Segmentation of hepatic arteries in multi-phase computed tomography (CT) images is indispensable in liver surgery planning. During image acquisition, the hepatic artery is enhanced by the injection of contrast agent. The enhanced signals are often not stably acquired due to non-optimal contrast timing. Other vascular structure, such as hepatic vein or portal vein, can be enhanced as well in the arterial phase, which can adversely affect the segmentation results. Furthermore, the arteries might suffer from partial volume effects due to their small diameter. To overcome these difficulties, we propose a framework for robust hepatic artery segmentation requiring a minimal amount of user interaction. First, an efficient multi-scale Hessian-based vesselness filter is applied on the artery phase CT image, aiming to enhance vessel structures with specified diameter range. Second, the vesselness response is processed using a Bayesian classifier to identify the most probable vessel structures. Considering the vesselness filter normally performs not ideally on the vessel bifurcations or the segments corrupted by noise, two vessel-reconnection techniques are proposed.
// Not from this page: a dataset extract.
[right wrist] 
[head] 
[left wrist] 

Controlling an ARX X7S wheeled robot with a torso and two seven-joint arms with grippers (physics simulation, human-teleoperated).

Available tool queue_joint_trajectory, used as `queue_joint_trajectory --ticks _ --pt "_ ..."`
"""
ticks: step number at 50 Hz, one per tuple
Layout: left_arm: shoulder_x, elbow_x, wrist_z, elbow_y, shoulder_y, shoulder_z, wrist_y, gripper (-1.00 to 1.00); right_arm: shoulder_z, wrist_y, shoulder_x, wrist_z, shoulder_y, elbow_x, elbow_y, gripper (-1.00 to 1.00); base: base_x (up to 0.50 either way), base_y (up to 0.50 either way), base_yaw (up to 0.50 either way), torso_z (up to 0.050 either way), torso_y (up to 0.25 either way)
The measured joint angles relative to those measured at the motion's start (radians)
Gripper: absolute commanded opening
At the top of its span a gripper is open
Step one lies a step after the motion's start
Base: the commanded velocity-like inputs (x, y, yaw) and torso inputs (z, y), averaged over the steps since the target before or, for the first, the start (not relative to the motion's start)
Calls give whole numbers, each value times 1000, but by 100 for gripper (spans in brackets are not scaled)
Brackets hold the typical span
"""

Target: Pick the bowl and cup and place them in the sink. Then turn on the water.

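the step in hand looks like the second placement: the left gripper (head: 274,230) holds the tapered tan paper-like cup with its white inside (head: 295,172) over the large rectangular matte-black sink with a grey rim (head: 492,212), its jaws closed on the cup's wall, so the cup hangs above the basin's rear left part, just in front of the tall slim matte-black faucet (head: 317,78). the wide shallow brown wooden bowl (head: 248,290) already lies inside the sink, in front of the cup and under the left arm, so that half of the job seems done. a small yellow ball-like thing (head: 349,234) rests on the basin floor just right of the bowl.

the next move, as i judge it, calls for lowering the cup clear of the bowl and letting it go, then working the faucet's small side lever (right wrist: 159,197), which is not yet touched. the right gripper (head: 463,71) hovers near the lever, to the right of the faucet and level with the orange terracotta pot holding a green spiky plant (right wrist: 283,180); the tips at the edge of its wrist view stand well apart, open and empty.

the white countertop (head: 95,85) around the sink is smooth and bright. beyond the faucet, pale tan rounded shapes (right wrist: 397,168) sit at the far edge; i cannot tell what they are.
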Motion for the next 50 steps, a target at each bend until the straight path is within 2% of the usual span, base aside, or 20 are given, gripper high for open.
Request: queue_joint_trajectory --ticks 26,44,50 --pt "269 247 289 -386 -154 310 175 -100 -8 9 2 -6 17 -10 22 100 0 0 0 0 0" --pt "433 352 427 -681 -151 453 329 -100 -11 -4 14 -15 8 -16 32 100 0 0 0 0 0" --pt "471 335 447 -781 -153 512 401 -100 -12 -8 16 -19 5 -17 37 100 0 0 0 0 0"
The first technique uses a directional morphological operator to dilate vessel segments along their centerline directions, attempting to fill the gap between broken vascular segments. The second technique analyzes the connectivity of vessel segments and reconnects disconnected segments and branches. Finally, a 3D vessel tree is reconstructed. The algorithm has been evaluated using 18 CT images of the liver. To quantitatively measure the similarities between segmented and reference vessel trees, the skeleton coverage and mean symmetric distance are calculated to quantify the agreement between reference and segmented vessel skeletons, resulting in an average of 0:55±0:27 and 12:7±7:9 mm (mean standard deviation), respectively.